Disable Authentication for an External Dynamic List
Focus
Focus
Network Security

Disable Authentication for an External Dynamic List

Table of Contents

Disable Authentication for an External Dynamic List

Where Can I Use This?What Do I Need?
  • NGFW (PAN-OS & Panorama Managed)
  • Prisma Access (Managed by Panorama)
Check for any license or role requirements for the products you're using.
Palo Alto Networks recommends that you enable authentication for the servers that host the external dynamic lists configured on your firewall. However, if you Find External Dynamic Lists That Failed Authentication and prefer to disable server authentication for those lists, you can do so through the CLI. The procedure below only applies to external dynamic lists secured with SSL (i.e., lists with an HTTPS URL); server authentication is not enforced on lists with an HTTP URL.
Disabling server authentication for an external dynamic list also disables client authentication.
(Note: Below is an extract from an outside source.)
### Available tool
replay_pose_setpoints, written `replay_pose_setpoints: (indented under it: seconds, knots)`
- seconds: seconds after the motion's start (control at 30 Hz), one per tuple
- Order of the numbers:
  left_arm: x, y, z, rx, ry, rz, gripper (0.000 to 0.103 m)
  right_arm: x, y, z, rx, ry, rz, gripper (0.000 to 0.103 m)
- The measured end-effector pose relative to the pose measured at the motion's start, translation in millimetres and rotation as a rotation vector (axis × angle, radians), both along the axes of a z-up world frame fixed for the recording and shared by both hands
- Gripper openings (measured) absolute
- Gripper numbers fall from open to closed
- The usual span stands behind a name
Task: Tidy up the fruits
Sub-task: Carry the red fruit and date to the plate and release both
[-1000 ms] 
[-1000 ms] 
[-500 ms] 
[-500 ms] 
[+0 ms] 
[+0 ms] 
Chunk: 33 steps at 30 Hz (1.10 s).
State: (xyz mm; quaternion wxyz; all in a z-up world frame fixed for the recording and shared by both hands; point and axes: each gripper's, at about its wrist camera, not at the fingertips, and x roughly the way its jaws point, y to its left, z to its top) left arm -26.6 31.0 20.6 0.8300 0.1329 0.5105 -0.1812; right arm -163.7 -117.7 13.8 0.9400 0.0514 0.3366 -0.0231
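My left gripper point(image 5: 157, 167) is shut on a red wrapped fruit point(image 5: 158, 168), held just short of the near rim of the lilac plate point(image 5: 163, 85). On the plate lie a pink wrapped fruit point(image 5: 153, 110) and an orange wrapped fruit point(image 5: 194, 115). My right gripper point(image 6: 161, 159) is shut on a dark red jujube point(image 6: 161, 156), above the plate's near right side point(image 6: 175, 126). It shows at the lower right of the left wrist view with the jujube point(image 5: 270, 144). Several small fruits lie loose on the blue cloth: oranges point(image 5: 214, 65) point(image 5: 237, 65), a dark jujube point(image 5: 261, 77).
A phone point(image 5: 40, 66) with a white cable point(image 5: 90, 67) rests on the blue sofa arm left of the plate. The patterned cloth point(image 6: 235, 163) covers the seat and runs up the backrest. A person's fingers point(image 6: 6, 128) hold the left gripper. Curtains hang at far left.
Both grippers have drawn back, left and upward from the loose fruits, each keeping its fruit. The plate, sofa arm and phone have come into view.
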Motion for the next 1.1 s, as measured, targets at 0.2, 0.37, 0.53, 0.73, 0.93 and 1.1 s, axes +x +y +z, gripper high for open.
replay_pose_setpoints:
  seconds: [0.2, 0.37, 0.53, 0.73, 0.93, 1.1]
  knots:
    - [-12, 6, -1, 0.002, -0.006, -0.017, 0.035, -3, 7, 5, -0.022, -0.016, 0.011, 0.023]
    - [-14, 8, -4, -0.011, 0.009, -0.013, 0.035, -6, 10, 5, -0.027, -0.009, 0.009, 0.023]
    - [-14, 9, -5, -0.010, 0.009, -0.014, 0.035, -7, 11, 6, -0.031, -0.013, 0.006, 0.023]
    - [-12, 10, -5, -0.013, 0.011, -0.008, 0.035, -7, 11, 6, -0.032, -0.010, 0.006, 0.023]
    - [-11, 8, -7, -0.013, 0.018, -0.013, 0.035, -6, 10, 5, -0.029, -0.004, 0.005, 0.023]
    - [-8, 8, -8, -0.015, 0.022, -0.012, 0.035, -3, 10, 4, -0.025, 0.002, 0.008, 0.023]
With client authentication disabled, the firewall will not be able to connect to an external dynamic list that requires a username and password for access.
  1. Launch the CLI and switch to configuration mode as follows:
    username@hostname> configure 
    Entering configuration mode 
    [edit] 
    username@hostname#
    The change from the > to the # symbol indicates that you are now in configuration mode.
  2. Enter the appropriate CLI command for the list type:
    • IP Address
      set external-list <external dynamic list name> type ip certificate-profile None
    • Domain
      set external-list <external dynamic list name> type domain certificate-profile None
    • URL
      set external-list <external dynamic list name> type url certificate-profile None
  3. Verify that authentication is disabled for the external dynamic list.
    Trigger a refresh for the list (see Retrieve an External Dynamic List from the Web Server). If the firewall retrieves the list successfully, server authentication is disabled.